Sokratis Boudouris

Personal information
- Full name: Sokratis Boudouris
- Date of birth: 23 November 1977 (age 48)
- Place of birth: Karditsa, Greece
- Height: 1.74 m (5 ft 8+1⁄2 in)
- Position: Right winger; striker;

Senior career*
- Years: Team / Apps / (Gls)
- 1995–2001: Anagennisi Karditsa / 104 / (23)
- 2001: Patraikos / 6 / (0)
- 2002: Marko / 14 / (3)
- 2002–2004: Poseidon Neon Poron / 63 / (24)
- 2004–2007: Olympiacos Volos / 84 / (26)
- 2007–2010: Anagennisi Karditsa / 98 / (35)
- 2010: Panthrakikos / 7 / (0)
- 2011–2015: Anagennisi Karditsa / 61 / (14)

= Sokratis Boudouris =

Greek footballer (born 1977)

Sokratis Boudouris (Σωκράτης Μπουντούρης; born 23 November 1977) is a Greek former professional footballer.

==Career==
Born in Karditsa, Greece, Boudouris started his professional career in Anagennisi Karditsa (Kanaria) and played for the club from 1995 until 2001. Boudouris played in Beta Ethniki and Gamma Ethniki for the club Poseidon Neoi Poroi from 2002 until 2004. Also he played for the club Olympiacos Volos from 2004 to 2007.
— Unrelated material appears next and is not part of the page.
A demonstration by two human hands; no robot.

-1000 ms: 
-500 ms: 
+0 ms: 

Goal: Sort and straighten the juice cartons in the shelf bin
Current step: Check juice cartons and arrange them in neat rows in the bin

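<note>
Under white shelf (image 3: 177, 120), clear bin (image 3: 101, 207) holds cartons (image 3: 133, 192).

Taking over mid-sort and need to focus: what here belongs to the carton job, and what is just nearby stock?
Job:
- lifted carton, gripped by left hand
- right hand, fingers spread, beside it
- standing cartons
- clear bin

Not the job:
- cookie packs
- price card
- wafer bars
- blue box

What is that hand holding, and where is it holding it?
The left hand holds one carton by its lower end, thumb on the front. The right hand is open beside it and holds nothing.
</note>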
In summer 2007 numerous football clubs from the Super League Greece and Beta Ethniki were interested in signing him, although he finally accepted an offer from Anagennisi Karditsa to return to the club after six years. Boudouris had the best of his career seasons in 2007–08 when he led Anagennisi in promotion to Beta Ethniki after eight years, beating Ilioupoli F.C.2-0 in a knockout play-off game in Athens, when he scored twice. In 2007–08 season, Boudouris scored 17 goals in the league and was awarded with the golden-boot of Gamma Ethniki. He also helped Anagennisi Karditsa to avoid relegation in 2008–09 season, scoring 10 goals in Beta Ethniki and being the top scorer of the club. At the end of the season several teams such as Diagoras F.C. and AO Kerkyra were interested in signing Boudouris but he finally sealed a new contract with Anagennisi Karditsa proving his devotion to the club and rejecting higher offers. Boudouris was considered as the natural captain by the fans although in 2010 he denied to hold the captain branch handed in the new and experienced sign Angelos Digozis. His temperament, moral and performance was acknowledged by every fan of Anagennisi Karditsa.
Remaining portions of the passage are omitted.